◆ **Exercise requirements**: Repeat, word for word, each of the records shown below, without their pictures.

········

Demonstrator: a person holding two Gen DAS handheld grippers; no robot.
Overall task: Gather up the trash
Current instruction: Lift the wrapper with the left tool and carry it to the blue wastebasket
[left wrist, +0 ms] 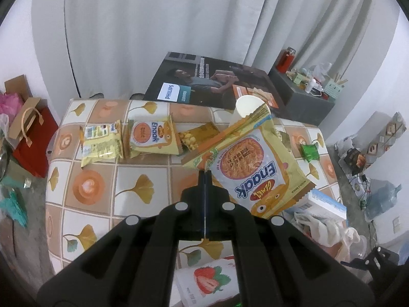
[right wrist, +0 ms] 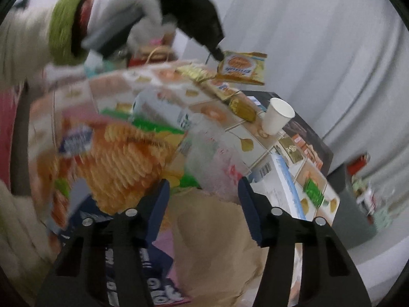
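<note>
My left gripper (left wrist: 205, 172) is shut on the corner of a yellow Enaak noodle snack packet (left wrist: 251, 163) and holds it lifted above the tiled table (left wrist: 102, 179). The same gripper and packet (right wrist: 241, 67) show in the right wrist view. My right gripper (right wrist: 204, 186) is open and empty, above a brown paper bag (right wrist: 214, 243). A crisp bag (right wrist: 120, 158) and a clear plastic wrapper (right wrist: 214, 158) lie just ahead of it. Two more yellow packets (left wrist: 101, 142) (left wrist: 150, 136), an open popcorn packet (left wrist: 196, 136), a white paper cup (left wrist: 245, 111) and a green wrapper (left wrist: 309, 151) lie on the table.
A white-blue box (left wrist: 324, 204) and crumpled plastic (left wrist: 322, 227) sit at the table's right edge, a strawberry packet (left wrist: 207, 281) near me. A dark poster board (left wrist: 212, 81) leans behind the table. A red paper bag (left wrist: 33, 138) stands at left, a cluttered grey cabinet (left wrist: 304, 92) at right.
</note>
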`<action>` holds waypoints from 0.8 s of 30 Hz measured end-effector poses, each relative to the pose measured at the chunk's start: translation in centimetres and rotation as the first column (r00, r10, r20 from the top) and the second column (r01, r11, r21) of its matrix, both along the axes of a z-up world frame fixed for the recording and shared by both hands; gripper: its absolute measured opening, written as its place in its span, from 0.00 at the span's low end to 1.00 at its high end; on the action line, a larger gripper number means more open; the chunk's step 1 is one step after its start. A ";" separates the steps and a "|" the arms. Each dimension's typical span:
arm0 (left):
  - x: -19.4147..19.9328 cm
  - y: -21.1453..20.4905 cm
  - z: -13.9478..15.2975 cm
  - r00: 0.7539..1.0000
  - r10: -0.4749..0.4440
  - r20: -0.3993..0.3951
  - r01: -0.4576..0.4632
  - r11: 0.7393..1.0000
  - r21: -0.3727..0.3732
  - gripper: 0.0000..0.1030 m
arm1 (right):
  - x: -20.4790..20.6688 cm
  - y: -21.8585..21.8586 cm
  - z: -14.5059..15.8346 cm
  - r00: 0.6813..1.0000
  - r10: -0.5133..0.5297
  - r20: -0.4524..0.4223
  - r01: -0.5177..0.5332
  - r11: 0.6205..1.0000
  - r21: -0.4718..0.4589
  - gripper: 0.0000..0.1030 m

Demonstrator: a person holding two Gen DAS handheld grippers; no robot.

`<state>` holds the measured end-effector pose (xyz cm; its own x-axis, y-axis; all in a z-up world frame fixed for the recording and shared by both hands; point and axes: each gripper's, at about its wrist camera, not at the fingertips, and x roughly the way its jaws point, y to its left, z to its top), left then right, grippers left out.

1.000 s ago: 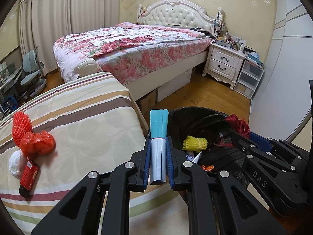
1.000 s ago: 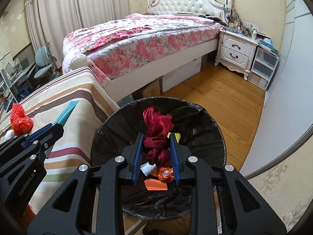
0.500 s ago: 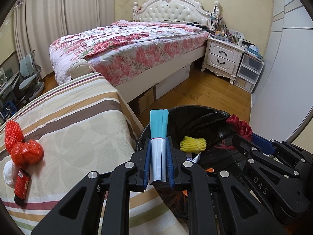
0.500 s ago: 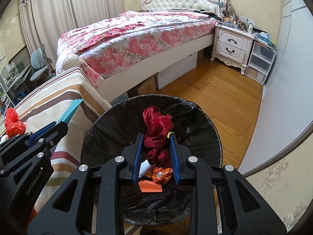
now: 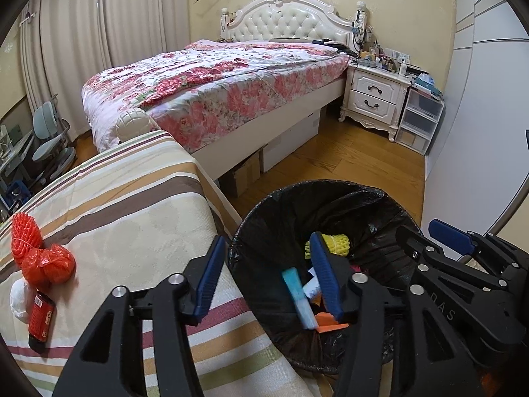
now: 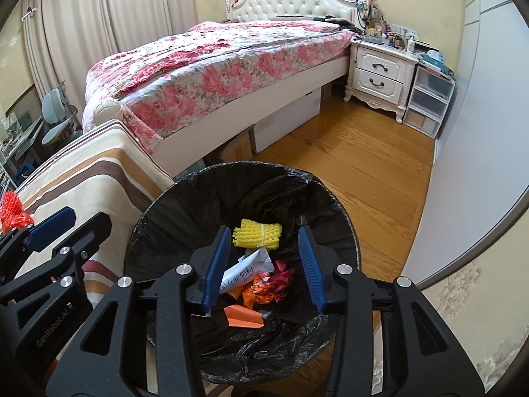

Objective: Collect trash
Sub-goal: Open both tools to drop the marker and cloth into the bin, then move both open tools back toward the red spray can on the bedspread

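Note:
A black-lined trash bin (image 5: 393, 205) (image 6: 330, 198) stands on the floor beside the striped bed. My left gripper (image 5: 266, 276) is open over the bin's left rim; a teal and white tube (image 5: 299, 297) lies in the bin below it. My right gripper (image 6: 263, 264) is open and empty above the bin; it also shows in the left wrist view (image 5: 433, 241). In the bin lie a dark red cloth (image 6: 282, 278), yellow foam net (image 6: 258, 235), white wrapper (image 6: 246, 269) and orange scraps (image 6: 244, 319). Red foam nets (image 5: 43, 258), a red bottle (image 5: 41, 319) and a white wad (image 5: 18, 301) lie on the striped bed (image 5: 132, 218).
A floral bed (image 5: 231, 79) stands behind, with cardboard boxes (image 5: 244, 173) under it. A white nightstand (image 5: 375, 96) and plastic drawers (image 5: 418, 119) stand at the far right by a white wall. Wooden floor (image 6: 363, 165) lies beyond the bin.
My left gripper opened and the teal tube dropped into the bin. My right gripper opened and the dark red cloth fell into the bin.

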<state>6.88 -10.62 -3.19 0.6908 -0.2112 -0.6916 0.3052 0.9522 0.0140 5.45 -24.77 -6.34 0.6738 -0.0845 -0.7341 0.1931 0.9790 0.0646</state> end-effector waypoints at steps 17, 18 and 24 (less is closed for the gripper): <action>-2.2 8.1 2.3 0.988 0.155 0.025 -0.155 0.988 -0.029 0.70 | -0.8 4.6 1.2 0.997 0.081 0.011 -0.081 0.996 0.031 0.61; -2.5 8.8 2.4 0.985 0.171 0.027 -0.170 0.985 -0.027 0.70 | -0.9 5.4 1.3 0.995 0.096 0.012 -0.097 0.995 0.031 0.61; -4.6 14.2 2.5 0.963 0.267 0.033 -0.266 0.964 -0.027 0.71 | -1.2 10.6 1.9 0.979 0.202 0.012 -0.202 0.978 0.046 0.62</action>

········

◆ **Solution for this exercise**:
Demonstrator: a person holding two Gen DAS handheld grippers; no robot.
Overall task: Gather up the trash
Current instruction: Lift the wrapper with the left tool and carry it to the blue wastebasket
[left wrist, +0 ms] 
[right wrist, +0 ms] 
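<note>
My left gripper (left wrist: 205, 172) is shut on the corner of a yellow Enaak noodle snack packet (left wrist: 251, 163) and holds it lifted above the tiled table (left wrist: 102, 179). The same gripper and packet (right wrist: 241, 67) show in the right wrist view. My right gripper (right wrist: 204, 186) is open and empty, above a brown paper bag (right wrist: 214, 243). A crisp bag (right wrist: 120, 158) and a clear plastic wrapper (right wrist: 214, 158) lie just ahead of it. Two more yellow packets (left wrist: 101, 142) (left wrist: 150, 136), an open popcorn packet (left wrist: 196, 136), a white paper cup (left wrist: 245, 111) and a green wrapper (left wrist: 309, 151) lie on the table.
A white-blue box (left wrist: 324, 204) and crumpled plastic (left wrist: 322, 227) sit at the table's right edge, a strawberry packet (left wrist: 207, 281) near me. A dark poster board (left wrist: 212, 81) leans behind the table. A red paper bag (left wrist: 33, 138) stands at left, a cluttered grey cabinet (left wrist: 304, 92) at right.
</note>
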`<action>` holds waypoints from 0.8 s of 30 Hz measured end-effector poses, each relative to the pose measured at the chunk's start: translation in centimetres and rotation as the first column (r00, r10, r20 from the top) and the second column (r01, r11, r21) of its matrix, both along the axes of a z-up world frame fixed for the recording and shared by both hands; gripper: its absolute measured opening, written as its place in its span, from 0.00 at the span's low end to 1.00 at its high end; on the action line, a larger gripper number means more open; the chunk's step 1 is one step after its start. A ";" separates the steps and a "|" the arms. Each dimension's typical span:
arm0 (left):
  - x: -19.4147..19.9328 cm
  - y: -21.1453..20.4905 cm
  - z: -13.9478..15.2975 cm
  - r00: 0.7539..1.0000
  - r10: -0.4749..0.4440
  - r20: -0.3993..0.3951
  - r01: -0.4576..0.4632
  - r11: 0.7393..1.0000
  - r21: -0.3727..0.3732
  - gripper: 0.0000..0.1030 m
arm1 (right):
  - x: -20.4790..20.6688 cm
  - y: -21.8585..21.8586 cm
  - z: -14.5059..15.8346 cm
  - r00: 0.6813..1.0000
  - r10: -0.5133..0.5297
  - r20: -0.4524..0.4223
  - r01: -0.5177..0.5332
  - r11: 0.6205..1.0000
  - r21: -0.4718..0.4589
  - gripper: 0.0000..0.1030 m

Demonstrator: a person holding two Gen DAS handheld grippers; no robot.

`<state>` holds the measured end-effector pose (xyz cm; its own x-axis, y-axis; all in a z-up world frame fixed for the recording and shared by both hands; point and axes: each gripper's, at about its wrist camera, not at the fingertips, and x roughly the way its jaws point, y to its left, z to its top), left then right, grippers left out.

1.000 s ago: 
1.000 s ago: 
0.500 s ago: 
0.500 s ago: 
now: 
now: 

Objective: Collect trash
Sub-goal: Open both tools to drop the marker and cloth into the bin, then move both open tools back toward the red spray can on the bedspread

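Note:
A black-lined trash bin (image 5: 393, 205) (image 6: 330, 198) stands on the floor beside the striped bed. My left gripper (image 5: 266, 276) is open over the bin's left rim; a teal and white tube (image 5: 299, 297) lies in the bin below it. My right gripper (image 6: 263, 264) is open and empty above the bin; it also shows in the left wrist view (image 5: 433, 241). In the bin lie a dark red cloth (image 6: 282, 278), yellow foam net (image 6: 258, 235), white wrapper (image 6: 246, 269) and orange scraps (image 6: 244, 319). Red foam nets (image 5: 43, 258), a red bottle (image 5: 41, 319) and a white wad (image 5: 18, 301) lie on the striped bed (image 5: 132, 218).
A floral bed (image 5: 231, 79) stands behind, with cardboard boxes (image 5: 244, 173) under it. A white nightstand (image 5: 375, 96) and plastic drawers (image 5: 418, 119) stand at the far right by a white wall. Wooden floor (image 6: 363, 165) lies beyond the bin.
My left gripper opened and the teal tube dropped into the bin. My right gripper opened and the dark red cloth fell into the bin.
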
<state>6.88 -10.62 -3.19 0.6908 -0.2112 -0.6916 0.3052 0.9522 0.0140 5.45 -24.77 -6.34 0.6738 -0.0845 -0.7341 0.1931 0.9790 0.0646</state> end-effector waypoints at steps 17, 18 and 24 (less is closed for the gripper): <action>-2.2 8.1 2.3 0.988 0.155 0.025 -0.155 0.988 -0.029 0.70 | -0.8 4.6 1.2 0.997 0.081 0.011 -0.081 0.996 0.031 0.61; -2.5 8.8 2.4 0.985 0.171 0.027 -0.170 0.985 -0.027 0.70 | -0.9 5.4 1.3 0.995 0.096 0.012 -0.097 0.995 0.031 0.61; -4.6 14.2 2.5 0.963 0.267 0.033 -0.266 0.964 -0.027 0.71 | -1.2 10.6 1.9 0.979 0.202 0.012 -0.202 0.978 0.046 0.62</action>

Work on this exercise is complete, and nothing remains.